April 27 – May 1, 2015

I feel like I’ve written about rioting and looting before, so I won’t rehash all of those arguments again. I’ll just say this: If you were born & raised in a prison, one you were in through no fault or action of your own, one in which the guards could beat & murder the inmates with impunity – when things finally broke & the prisoners revolted, would you not burn the whole fucking thing to the ground?

Tuesday night we saw Ex Machina, a sci-fi movie that is ostensibly about the moment of creation of a true Artificial Intelligence but which somehow still managed to mostly involve a lot of footage of two dudes sparring verbally, and a lot of female [uh, robot] nudity. The gratifyingly violent ending redeems it somewhat, but it still doesn’t pass the Bechdel test.

Nevertheless, it’s an interesting cultural document, especially when read, as suggested by Sasha Geffen, as part of a posthuman feminist trilogy, along with Her and Under the Skin

Wednesday night I trekked to Chapel Hill to see one of my favorite bands, USX, at the Cave.

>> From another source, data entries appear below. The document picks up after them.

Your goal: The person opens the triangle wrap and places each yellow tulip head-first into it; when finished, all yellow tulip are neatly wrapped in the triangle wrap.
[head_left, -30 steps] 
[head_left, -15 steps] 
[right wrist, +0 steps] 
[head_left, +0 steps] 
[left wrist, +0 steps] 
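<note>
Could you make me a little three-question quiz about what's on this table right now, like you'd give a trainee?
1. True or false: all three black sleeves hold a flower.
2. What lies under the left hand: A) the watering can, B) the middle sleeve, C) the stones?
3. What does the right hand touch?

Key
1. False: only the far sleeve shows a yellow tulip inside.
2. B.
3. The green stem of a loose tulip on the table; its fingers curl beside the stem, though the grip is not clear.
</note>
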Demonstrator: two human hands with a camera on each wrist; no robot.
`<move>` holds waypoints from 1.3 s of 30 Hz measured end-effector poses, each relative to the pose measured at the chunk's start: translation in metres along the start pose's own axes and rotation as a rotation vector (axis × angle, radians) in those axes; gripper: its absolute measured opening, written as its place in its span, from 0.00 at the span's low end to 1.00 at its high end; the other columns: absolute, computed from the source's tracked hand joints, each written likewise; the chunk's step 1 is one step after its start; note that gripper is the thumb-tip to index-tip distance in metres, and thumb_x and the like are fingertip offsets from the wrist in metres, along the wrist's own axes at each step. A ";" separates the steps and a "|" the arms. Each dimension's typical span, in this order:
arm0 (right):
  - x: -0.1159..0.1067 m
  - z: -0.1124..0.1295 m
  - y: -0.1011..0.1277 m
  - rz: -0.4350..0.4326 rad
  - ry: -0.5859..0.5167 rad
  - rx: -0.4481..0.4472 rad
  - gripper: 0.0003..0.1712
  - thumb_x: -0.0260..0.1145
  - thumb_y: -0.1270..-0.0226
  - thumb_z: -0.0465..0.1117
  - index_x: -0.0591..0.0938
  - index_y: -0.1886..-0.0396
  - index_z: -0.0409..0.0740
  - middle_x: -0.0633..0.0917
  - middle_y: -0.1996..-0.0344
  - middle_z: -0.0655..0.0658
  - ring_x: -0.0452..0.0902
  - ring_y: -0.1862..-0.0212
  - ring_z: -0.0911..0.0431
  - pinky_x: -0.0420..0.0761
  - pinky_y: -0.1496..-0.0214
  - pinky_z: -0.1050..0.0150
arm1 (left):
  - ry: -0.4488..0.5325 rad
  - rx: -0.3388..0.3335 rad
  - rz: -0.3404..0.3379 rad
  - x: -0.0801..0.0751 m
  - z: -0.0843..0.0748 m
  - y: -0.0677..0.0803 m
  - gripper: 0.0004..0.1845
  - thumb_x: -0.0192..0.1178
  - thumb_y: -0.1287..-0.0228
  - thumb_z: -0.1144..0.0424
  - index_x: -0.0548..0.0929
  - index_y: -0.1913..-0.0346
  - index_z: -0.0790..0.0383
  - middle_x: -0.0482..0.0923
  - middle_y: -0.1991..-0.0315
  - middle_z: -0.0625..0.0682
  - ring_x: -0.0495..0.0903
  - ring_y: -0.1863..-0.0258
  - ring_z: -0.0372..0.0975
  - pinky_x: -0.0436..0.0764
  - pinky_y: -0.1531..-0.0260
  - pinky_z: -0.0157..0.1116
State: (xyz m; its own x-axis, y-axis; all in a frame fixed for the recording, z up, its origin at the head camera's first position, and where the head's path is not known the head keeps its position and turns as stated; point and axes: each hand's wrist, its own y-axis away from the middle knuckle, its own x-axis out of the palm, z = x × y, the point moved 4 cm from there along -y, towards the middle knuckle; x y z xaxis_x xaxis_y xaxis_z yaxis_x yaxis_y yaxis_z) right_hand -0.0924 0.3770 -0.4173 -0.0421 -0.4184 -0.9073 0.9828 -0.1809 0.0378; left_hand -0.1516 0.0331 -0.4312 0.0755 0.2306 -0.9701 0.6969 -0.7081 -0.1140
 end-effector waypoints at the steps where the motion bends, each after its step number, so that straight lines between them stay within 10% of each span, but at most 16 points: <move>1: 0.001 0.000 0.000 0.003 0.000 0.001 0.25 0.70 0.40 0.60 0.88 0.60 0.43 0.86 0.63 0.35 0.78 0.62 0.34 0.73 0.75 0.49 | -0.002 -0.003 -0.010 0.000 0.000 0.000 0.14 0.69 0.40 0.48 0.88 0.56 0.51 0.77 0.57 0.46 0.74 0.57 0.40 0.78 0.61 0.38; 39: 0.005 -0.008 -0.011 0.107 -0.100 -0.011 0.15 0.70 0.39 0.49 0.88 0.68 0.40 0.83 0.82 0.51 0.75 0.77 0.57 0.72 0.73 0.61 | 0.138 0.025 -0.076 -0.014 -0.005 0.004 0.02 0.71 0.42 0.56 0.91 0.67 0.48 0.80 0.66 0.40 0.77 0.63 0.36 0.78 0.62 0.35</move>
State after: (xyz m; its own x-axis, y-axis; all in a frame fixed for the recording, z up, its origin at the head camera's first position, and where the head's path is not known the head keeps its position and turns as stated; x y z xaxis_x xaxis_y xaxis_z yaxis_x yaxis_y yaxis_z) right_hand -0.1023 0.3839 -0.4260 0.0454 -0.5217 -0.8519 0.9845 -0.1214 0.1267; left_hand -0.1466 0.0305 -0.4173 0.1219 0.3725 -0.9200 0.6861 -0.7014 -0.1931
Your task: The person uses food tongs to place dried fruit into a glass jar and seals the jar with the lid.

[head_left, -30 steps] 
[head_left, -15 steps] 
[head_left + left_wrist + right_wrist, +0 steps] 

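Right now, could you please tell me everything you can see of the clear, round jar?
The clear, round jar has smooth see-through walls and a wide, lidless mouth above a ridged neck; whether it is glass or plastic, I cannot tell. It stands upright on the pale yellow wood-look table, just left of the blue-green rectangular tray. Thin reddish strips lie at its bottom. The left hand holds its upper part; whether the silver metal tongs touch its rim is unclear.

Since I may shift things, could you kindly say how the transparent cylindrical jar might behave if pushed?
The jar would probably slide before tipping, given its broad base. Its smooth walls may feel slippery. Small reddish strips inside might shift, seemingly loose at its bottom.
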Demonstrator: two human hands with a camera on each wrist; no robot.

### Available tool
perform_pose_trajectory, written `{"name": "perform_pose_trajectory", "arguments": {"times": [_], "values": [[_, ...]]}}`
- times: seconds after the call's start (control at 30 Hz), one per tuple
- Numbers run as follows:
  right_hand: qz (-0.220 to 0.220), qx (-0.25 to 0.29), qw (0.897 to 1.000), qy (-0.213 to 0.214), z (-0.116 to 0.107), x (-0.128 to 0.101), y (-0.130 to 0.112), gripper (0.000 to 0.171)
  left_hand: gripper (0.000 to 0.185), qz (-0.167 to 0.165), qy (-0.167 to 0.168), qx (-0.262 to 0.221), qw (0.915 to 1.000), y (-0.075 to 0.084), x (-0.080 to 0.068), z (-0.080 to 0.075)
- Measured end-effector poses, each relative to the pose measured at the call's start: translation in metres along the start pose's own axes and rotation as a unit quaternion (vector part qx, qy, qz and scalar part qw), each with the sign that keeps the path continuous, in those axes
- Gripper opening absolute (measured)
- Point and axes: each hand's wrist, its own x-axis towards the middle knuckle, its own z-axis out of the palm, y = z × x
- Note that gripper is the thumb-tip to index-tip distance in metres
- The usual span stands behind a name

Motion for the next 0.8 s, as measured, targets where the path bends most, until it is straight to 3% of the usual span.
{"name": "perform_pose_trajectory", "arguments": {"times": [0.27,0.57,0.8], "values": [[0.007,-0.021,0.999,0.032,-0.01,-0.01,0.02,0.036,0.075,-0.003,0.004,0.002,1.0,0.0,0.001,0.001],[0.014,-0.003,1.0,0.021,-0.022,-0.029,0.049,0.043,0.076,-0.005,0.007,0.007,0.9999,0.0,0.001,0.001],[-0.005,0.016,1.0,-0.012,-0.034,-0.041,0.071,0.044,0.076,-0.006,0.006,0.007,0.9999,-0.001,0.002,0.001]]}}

It was a four-band bill because of course, and USX didn’t go on until after midnight. They played a great set, but even though I slept in a bit Thursday morning, I still felt entirely unproductive all day. Well, at least until 3pm when I made a cup of tea. I don’t generally drink any caffeine, so it doesn’t take much to thoroughly wire me.

We’ve been watching the latest season of Girls, but I’m not quite ready to stake out a position on it yet.

Friday night we were just about to settle down & watch a couple of episodes when I was notified that the web stream at WXDU was conveying nothing but a really harsh buzzing noise. So instead I drove over to check it out. Somehow the Aphex Compellor (about which I wrote so glowingly a few weeks ago) was sending garbage down its digital output, instead of digital audio.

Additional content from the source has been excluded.